A reliable source told this newspaper that the occupants of the car were searching for a motorcycle that was allegedly stolen from one of them at a recent show at Thirst Park, Georgetown, which ended in chaos.
A resident of Turkeyen said he was home with his mother and brother when suddenly gunshots rang out in the air.
He said he and his family immediately took cover in their home.
"We couldn't come out because we ain't teking chance with what going on right now so I couldn't get to see nothing," the resident said.
Gunshots also hit a concrete house at the side of the road.
A relative of the dead woman said family members went to the funeral parlour yesterday morning where they identified the body.
Croal-Vermeeran's husband, Jean Vermeeran, 59, the Captain of a ship owned by Boskalis International, vowed to get to the bottom of the issue and find his wife's killer/killers.
He is Belgian by birth but said he has lived in Guyana for the past 12 years.
"I know crooks, I know nice persons.

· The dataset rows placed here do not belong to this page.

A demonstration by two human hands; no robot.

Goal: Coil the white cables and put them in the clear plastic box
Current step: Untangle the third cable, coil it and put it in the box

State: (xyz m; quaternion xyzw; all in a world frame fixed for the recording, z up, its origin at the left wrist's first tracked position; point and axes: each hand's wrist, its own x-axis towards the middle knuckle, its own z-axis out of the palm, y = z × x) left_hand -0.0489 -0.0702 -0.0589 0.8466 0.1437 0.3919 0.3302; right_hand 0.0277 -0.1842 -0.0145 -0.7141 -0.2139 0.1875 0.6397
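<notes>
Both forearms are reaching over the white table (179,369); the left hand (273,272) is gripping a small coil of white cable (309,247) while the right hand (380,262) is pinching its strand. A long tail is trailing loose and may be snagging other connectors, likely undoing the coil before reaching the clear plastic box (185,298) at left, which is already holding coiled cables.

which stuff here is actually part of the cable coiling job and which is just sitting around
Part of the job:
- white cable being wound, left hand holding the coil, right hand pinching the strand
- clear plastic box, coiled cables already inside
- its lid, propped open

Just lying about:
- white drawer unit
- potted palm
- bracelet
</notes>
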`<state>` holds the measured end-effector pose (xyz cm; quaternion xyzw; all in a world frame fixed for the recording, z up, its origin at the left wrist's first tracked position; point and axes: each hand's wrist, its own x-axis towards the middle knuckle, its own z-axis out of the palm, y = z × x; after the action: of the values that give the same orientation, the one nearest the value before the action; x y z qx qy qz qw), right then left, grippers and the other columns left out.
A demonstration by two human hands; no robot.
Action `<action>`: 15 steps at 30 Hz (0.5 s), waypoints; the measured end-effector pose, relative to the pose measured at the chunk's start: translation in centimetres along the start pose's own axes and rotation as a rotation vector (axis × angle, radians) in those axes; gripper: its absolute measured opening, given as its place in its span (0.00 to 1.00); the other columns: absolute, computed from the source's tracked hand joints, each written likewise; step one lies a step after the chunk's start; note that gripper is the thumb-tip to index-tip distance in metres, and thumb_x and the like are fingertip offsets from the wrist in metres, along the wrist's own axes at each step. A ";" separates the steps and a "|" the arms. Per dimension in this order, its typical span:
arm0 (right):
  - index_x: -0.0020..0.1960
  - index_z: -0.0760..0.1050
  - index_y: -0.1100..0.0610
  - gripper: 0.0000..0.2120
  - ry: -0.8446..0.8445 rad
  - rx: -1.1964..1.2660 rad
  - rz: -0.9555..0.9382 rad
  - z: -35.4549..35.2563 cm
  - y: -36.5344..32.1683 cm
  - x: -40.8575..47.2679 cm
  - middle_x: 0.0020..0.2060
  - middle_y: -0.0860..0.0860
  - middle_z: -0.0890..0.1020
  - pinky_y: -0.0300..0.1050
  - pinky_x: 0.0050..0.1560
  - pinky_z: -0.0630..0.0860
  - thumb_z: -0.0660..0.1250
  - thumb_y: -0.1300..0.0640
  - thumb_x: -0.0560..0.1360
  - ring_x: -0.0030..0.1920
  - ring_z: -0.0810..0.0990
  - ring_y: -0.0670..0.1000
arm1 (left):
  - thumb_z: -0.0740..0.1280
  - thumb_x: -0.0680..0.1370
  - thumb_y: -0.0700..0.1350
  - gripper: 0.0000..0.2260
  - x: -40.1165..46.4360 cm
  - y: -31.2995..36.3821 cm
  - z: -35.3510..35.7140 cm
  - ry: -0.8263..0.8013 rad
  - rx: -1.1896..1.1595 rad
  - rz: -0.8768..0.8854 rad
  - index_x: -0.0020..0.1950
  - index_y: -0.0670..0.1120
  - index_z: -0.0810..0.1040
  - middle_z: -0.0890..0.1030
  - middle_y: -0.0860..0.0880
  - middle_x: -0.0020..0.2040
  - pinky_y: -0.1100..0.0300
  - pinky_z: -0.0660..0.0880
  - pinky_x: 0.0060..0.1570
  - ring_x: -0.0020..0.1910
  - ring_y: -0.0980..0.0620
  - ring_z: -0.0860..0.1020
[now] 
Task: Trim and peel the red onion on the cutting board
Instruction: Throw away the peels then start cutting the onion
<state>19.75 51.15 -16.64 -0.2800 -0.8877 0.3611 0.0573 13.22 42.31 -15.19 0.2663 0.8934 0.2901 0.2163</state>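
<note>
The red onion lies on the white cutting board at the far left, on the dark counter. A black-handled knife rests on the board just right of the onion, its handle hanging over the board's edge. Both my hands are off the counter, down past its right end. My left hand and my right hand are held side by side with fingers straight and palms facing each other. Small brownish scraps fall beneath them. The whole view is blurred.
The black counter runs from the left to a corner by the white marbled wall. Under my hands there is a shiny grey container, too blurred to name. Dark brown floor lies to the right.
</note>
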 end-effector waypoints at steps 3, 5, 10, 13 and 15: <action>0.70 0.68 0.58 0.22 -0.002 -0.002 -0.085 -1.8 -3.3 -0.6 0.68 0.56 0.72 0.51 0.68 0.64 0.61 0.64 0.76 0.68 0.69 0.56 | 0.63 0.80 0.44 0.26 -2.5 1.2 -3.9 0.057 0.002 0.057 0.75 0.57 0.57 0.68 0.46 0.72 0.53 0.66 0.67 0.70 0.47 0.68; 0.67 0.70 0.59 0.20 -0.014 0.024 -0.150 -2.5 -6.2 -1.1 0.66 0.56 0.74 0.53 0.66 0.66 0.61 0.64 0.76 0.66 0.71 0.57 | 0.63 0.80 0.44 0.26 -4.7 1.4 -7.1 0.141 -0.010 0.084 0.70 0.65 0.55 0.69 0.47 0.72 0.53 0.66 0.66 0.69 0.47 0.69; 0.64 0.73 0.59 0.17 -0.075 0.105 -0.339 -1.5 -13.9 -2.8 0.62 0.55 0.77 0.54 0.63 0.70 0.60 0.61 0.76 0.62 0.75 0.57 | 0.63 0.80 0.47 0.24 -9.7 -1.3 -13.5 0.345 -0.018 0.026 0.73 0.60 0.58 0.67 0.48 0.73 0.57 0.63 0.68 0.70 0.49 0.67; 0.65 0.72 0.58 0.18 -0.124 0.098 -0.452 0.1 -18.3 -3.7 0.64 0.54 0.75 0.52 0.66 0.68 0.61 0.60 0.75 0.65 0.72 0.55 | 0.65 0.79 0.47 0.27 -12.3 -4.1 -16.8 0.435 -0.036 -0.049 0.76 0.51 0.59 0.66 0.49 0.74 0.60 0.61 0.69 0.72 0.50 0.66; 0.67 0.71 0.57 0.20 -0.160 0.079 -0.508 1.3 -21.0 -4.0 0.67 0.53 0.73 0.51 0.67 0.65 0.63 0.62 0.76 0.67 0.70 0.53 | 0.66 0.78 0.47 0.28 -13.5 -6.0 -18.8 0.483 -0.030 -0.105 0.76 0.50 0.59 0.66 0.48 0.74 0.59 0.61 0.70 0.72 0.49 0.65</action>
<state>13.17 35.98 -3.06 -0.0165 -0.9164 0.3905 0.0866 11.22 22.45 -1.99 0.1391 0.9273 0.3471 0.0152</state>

I know persons who are both nice and are crooks...the person who die is my wife and she always help everybody. It's very unbelievable for her to die like this...," he said.
Vermeeran said he was working in Berbice at the time when he received the tragic message of his wife's death.
"I have been living here for 12 years and when I came down here in 1990, had a nice job, everything was quiet here in Georgetown, everything was nice...but now this place is terrible and it's no wonder everybody want to (leave) down here (Guyana)," he said.
He said his wife loved friends.
He said it would appear that the occupants of the car were all friends of his wife.